Noshir Contractor was a lead facilitator of a workshop at the Science of Team Science (SciTS) Conference in Clearwater Beach, FL, held on June 12-14, 2017.
Network Perspectives to Understand and Enable Team Science
Description: In this workshop, attendees will be introduced to the basics of social network theories, methods, and tools. They will come away with an improved understanding of the various forms of networks necessary for effective scientific collaborations. This workshop is organized into three distinct parts. (1) The first part provides an historical overview of the motivations to view team science from a social networks perspective.

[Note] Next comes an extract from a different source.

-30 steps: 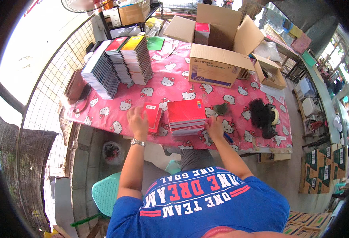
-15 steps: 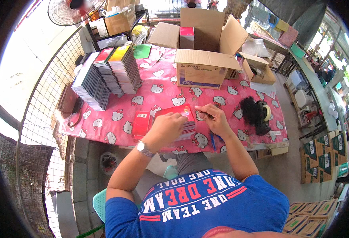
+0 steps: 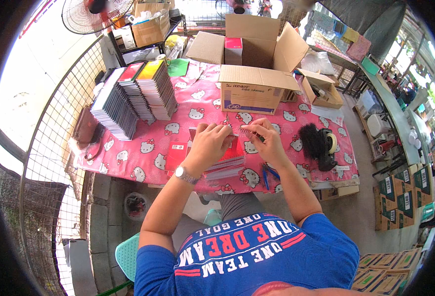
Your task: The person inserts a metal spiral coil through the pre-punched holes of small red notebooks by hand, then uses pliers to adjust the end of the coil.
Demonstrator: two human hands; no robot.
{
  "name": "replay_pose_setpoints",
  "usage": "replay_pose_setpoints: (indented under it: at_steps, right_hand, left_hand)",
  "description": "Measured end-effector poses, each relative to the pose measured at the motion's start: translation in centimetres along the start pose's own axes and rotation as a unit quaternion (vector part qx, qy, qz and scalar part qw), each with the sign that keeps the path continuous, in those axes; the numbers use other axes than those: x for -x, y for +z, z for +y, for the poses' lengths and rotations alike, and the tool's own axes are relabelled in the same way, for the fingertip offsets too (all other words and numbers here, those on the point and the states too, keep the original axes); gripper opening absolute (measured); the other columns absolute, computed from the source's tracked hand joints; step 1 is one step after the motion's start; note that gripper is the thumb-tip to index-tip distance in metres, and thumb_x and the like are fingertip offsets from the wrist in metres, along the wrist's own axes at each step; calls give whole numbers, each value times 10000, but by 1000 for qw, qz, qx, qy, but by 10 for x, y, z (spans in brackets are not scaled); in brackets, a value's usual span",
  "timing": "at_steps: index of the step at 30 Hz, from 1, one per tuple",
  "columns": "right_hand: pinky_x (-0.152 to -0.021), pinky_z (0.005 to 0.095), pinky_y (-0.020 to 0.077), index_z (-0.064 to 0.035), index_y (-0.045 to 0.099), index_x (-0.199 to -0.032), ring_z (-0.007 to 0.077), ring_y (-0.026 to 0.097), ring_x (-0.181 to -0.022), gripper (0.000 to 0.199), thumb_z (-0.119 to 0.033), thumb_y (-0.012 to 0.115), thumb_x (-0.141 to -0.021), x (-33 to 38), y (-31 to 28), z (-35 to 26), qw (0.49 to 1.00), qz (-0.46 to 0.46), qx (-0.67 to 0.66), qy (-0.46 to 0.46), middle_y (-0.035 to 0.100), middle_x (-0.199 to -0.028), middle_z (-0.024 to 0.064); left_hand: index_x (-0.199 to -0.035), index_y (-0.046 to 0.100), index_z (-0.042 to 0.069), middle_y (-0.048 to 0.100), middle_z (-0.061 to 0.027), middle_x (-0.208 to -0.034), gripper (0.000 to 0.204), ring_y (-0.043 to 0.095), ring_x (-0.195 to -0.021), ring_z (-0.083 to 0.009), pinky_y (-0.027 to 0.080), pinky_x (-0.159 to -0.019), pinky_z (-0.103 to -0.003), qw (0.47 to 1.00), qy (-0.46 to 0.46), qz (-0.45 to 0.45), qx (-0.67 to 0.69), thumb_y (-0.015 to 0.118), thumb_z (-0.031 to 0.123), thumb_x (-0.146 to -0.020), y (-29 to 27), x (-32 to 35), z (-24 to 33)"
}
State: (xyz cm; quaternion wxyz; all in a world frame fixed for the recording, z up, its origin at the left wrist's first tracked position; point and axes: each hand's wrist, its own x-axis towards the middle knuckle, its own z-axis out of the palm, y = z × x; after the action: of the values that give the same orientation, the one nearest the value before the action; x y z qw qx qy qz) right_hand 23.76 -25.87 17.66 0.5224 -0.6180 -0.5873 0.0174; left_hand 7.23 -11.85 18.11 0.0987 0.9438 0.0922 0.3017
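Observation:
A stack of red-covered notebooks (image 3: 230,165) lies in front of me at the table's near side. Over it my left hand (image 3: 210,145) is closed on a red notebook (image 3: 193,133), tilted up and mostly hidden behind my fingers. My right hand (image 3: 268,143) pinches a thin dark wire coil (image 3: 249,133) at the notebook's right end; whether the coil passes through its holes is too small to tell. Left of the stack lies another red notebook (image 3: 177,154). Blue-handled pliers (image 3: 269,175) rest below my right hand.
Tall notebook stacks (image 3: 114,106) stand at the left. An open carton (image 3: 251,93) holding red notebooks is at the back, beside a smaller open box (image 3: 322,89). A tape dispenser (image 3: 328,148) and a black fuzzy bundle (image 3: 309,138) sit at the right of the pink-covered table (image 3: 148,145).
My left hand has come up off the stack, now with a tilted notebook in it. My right hand has moved slightly up, and the coil in its fingers now shows.

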Motion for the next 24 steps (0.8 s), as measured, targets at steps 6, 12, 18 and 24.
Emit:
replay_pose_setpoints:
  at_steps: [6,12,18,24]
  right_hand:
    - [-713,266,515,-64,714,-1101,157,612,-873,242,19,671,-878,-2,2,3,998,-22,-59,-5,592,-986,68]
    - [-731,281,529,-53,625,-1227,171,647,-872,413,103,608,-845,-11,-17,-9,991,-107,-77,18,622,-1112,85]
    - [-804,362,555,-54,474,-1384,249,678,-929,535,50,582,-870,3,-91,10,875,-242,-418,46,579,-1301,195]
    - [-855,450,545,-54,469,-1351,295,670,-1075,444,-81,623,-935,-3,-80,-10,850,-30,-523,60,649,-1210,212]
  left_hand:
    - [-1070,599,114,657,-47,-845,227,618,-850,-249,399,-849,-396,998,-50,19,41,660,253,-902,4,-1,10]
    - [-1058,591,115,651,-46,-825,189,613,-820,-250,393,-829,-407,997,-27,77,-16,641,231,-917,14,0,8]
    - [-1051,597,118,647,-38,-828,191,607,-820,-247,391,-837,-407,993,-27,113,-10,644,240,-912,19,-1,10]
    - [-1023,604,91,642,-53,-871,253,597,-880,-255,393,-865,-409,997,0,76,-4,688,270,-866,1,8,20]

This first part will conclude with a brief introduction to the concepts of social networks, cognitive social networks, knowledge networks, cognitive knowledge networks and their relevance to team science. (2) The second part focuses on using network metrics to describe team science. This part begins by defining various concepts used in network analysis: actors and attributes of actors, relations and properties of relations as well as two-mode networks. Next it describes various how these concepts influence strategies for the collection of network data. The session then defines and describes how various common network metrics are computed and interpreted at the actor, dyadic, triadic, sub-group, and component level. (3) The third part of the workshop addresses using network models to understand and enable team science. Here, a multi-theoretical multilevel (MTML) model is outlined to help stakeholders understand the dynamics for creating, maintaining, dissolving, and reconstituting social and knowledge networks in scientific communities. The session will provide a high level overview of statistical techniques to test MTML models of team science. Research exemplars are presented to illustrate the potential of the MTML framework to understand and enable team science. The session concludes with a demonstration of how these insights are being used to develop recommender systems for assembling effective scientific teams.